30+ individual DAC/ADC control

I need to individually and continuosly control 30+ ADCs and DACs simultaneously.
As far as I understand it multiplexing can only use one port at a time?
How do I achieve what I am trying to do?

Are these SPI or I2C parts?
With SPI, connect SCK-MOSI-MISO to them all. Use a Uno or other 328P based board with shift registers to control chip select to one part at a time, or with good coding can read one and write one at the same time.
Can also use multi-channel parts, such as 8-input ADCs and 4 output DACs to reduce # of chips needed.
Example for 8-channel ADC:
Can also use a 1284P-based board with 32 IO - tho using 2 pins for serial, 3 for SPI signals, leaves 27 IO for chip selects.

With I2C, connect SCL/SDA to all of them. Select parts that have settable address bits so that multiple of the same part can be used. Or, will need some kind of switching to select between parts.
Example with 2 address bits:

I need to individually and continuosly control 30+ ADCs and DACs simultaneously.
As far as I understand it multiplexing can only use one port at a time?

You are quite correct, you can only use one port at a time with multiplexing, that is the whole point.

How do I achieve what I am trying to do?

Get realistic with your specification. A single core processor can only do one thing at a time. Normally you change the converter so fast it looks like they are all reading at once.
If you truly need the conversions to be simultaneous then you are screwed.

Sadly Crossroad's answers are all mostly giberish to me :stuck_out_tongue:
Maybe I should be more specific. I need to have 30+ digital feedback loops for a complex power supply.
The intention is simply to maintain a stable DC value on the supplies using the feedback loops.
Some of them will be required to respond to close to 1hz and others in the Mhz.
If I can't simultaneously control these DACs/ADCs then I'm guessing I'll have to do really fast switching. what am I looking at in order to have enough resolution and speed in order to accomplish this?

I think you need 30 simpler analog feedback/control circuits.

Yeah well that's not gunna happen. How do I determine what and how much hardware I need for this? Maybe I need an MPU?

Why not just use 30 ATtiny processors?

Hmmm, this is a good point. I don't like the 8bit resolution though. I want to get as close to a "perfect" voltage source as I can which means super transient response and voltage stability.

I don't like the 8bit resolution though

For what?

You still have your external 30+ ADCs and DACs, it is just one pair per processor.

Don't I need a high resolution PWM to drive high resolution DACs?

Is PWM going to load data into a DAC? Not likely.
Generally you have a parallel interface and a chip select and clock line, or it is loaded serially via I2C or SPI, or some custom serial interface that needs special handling.

16 bit DAC with low pass filtering will yield good results, 14 bit or 12 bit probably not too bad as you are dealing wth power supply tracking and not audio. All 3 need 2 bytes of data, so go 16 if have 16 bit ADCs to monitor the supply voltage. Can always drop the lower bit or two if the signal is too noisy.

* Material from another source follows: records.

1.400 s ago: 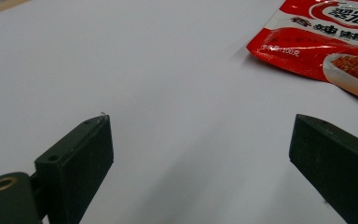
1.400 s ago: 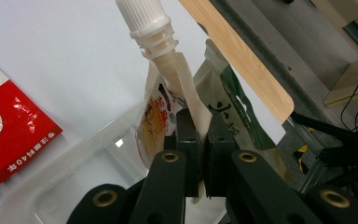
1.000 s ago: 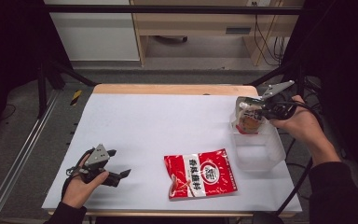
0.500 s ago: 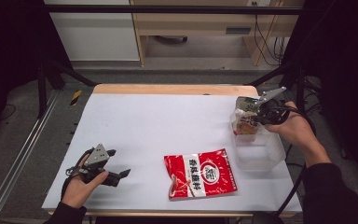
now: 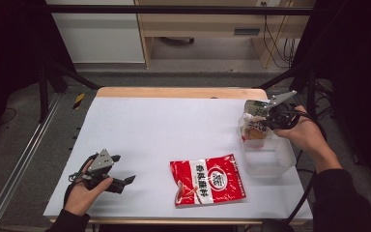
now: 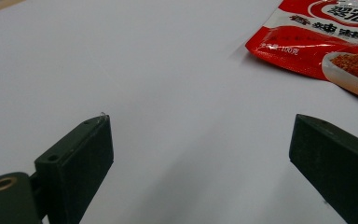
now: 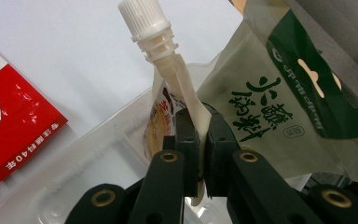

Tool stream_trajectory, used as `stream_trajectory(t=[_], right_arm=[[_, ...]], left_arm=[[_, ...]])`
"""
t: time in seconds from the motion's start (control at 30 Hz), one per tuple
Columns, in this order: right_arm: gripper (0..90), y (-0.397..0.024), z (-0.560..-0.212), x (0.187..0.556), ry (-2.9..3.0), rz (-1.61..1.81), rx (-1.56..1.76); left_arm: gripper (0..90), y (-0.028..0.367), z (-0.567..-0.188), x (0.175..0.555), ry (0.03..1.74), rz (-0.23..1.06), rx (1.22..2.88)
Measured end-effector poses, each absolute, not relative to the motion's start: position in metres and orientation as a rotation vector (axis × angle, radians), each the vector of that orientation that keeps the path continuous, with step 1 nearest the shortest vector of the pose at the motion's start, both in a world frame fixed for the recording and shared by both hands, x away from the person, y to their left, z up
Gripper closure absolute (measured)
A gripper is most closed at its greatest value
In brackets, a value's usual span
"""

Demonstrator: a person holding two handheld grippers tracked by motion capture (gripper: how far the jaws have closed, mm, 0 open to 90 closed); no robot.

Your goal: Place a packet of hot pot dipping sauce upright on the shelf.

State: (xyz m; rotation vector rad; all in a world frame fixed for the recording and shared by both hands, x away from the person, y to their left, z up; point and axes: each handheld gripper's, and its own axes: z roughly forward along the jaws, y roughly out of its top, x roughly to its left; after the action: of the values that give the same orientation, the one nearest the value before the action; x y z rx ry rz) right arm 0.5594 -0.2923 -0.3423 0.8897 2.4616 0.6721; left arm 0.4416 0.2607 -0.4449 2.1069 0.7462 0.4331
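My right gripper (image 5: 262, 114) hangs over the far end of a clear plastic tray (image 5: 275, 164) at the table's right edge. It is shut on a cream spout pouch (image 5: 253, 129) with a green top. In the right gripper view the jaws (image 7: 198, 135) pinch the pouch's seam just under its white screw cap (image 7: 142, 19), and the pouch body (image 7: 279, 116) hangs to the side. A red snack packet (image 5: 208, 180) lies flat near the front middle. My left gripper (image 5: 124, 168) rests at the front left, open, with nothing between its jaws (image 6: 200, 140).
The white table top (image 5: 174, 130) ends in a wooden strip (image 5: 174, 92) at the far side. Dark frame posts (image 5: 43, 87) stand at the table's left and right. The red packet (image 6: 326, 37) lies ahead and to the right of the left gripper.
My right hand has drifted slightly to the left with the pouch still held. The left hand and the red packet have not moved.
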Motion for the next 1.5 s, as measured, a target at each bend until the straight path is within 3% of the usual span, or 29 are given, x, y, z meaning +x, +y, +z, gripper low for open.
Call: stream_trajectory(t=[0.9,0.97,1.23,1.5], right_arm=[[78.1,-0.303,-0.343,0.56,2.447,0.701,0.976],[74.8,-0.303,-0.343,0.559,2.44,0.71,0.981],[47.7,-0.302,-0.331,0.549,2.347,0.736,1.006],[27.5,-0.288,-0.305,0.515,2.23,0.78,0.918]], left_arm=[[6.3,0.26,-0.445,0.441,0.738,0.431,2.111],[6.3,0.26,-0.445,0.441,0.739,0.431,2.112],[6.3,0.26,-0.445,0.441,0.741,0.434,2.113],[6.3,0.259,-0.444,0.441,0.74,0.447,2.109]])
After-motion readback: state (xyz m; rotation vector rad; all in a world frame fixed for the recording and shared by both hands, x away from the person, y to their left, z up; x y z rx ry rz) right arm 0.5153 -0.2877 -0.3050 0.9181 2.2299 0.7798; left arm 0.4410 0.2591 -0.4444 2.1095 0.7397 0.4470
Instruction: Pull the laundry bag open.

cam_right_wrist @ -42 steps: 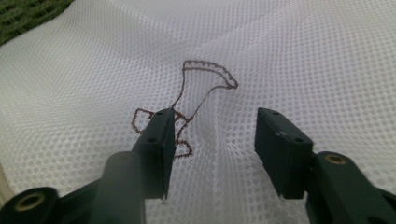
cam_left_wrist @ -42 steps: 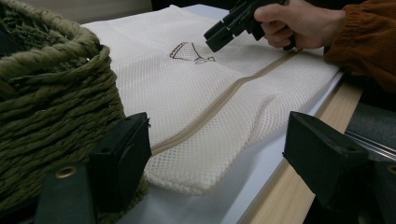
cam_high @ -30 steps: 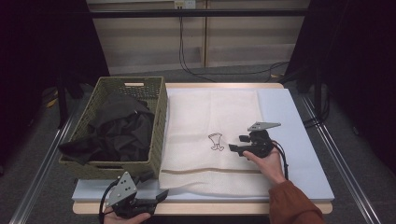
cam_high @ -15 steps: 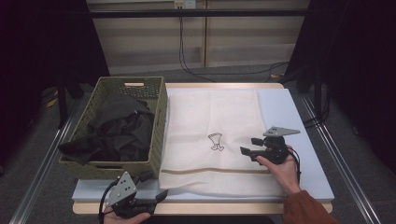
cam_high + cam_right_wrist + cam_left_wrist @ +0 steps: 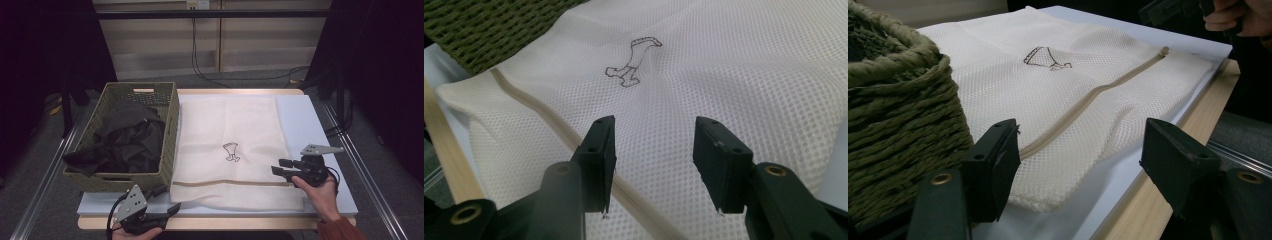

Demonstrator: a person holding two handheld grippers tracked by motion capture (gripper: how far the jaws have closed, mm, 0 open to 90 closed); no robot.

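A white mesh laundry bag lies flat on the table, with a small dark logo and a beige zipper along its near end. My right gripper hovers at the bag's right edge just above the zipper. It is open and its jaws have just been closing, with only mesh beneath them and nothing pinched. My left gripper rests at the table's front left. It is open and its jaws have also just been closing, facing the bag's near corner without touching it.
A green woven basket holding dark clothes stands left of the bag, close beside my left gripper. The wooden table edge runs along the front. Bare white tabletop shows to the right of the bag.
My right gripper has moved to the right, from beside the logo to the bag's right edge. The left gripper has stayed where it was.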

Well actually the power supply I'm most interested in perfecting is the one I'm using for audio purposes feeding vacuum tubes, so I want it to be able to handle the audio level transients as well as possible. I read that an analog feedback loop will handle transients far better than a digital feedback loop, so now I'm back at square one, I don't know if I should use digital feedback or digitally controlled analog feedback.

Please explain further.
You have 120V going into a big transformer, you get out some high voltages and a small voltage for tube heaters.
Some of them go thru a rectifier tube, some go thru diodes.
For example, this guitar amplifier,
Where is there something that can be manipulated/controlled, and how would you propose controlling it?
I'm interested as I made one of these, and have parts to build another higher powered amp sometime with bigger output tubes. (6L6 type I think, or maybe KL88? Some numbers like those, has been a couple years since I did anything in that area).

I also have a Dynaco ST70 (made from a kit by someone before my time, or when I was quite young anyway). It sounds pretty good. Had some hum, I replaced one of the first stage tubes to get rid of that. I bought a set of replacement caps for it and will tweak it up someday.

My plan was to use a series regulator and use the digital feedback to bias the pass transistor.
So for my audio power supply I would want whatever mechanism I use to be able to read and react to transients currents of at least the audio frequency range with the end result being a dead stable voltage supply.

I think you are being swayed by the audiophile gold plated mains connector crowed. You need nothing like that for the highest of Fi circuits. There will be no measurable difference let alone audible difference.

I don't put much stock into the audiophoolery on the internet unless I verify it myself. This is sort of my own agenda.
A sharp transient current would sag the output of the regulator would it not? Surely there must be a potential audible difference during those notes by having a regulated supply with transient response at those frequencies.

A sharp transient current would sag the output of the regulator would it not?

No not with a properly designed convention power supply.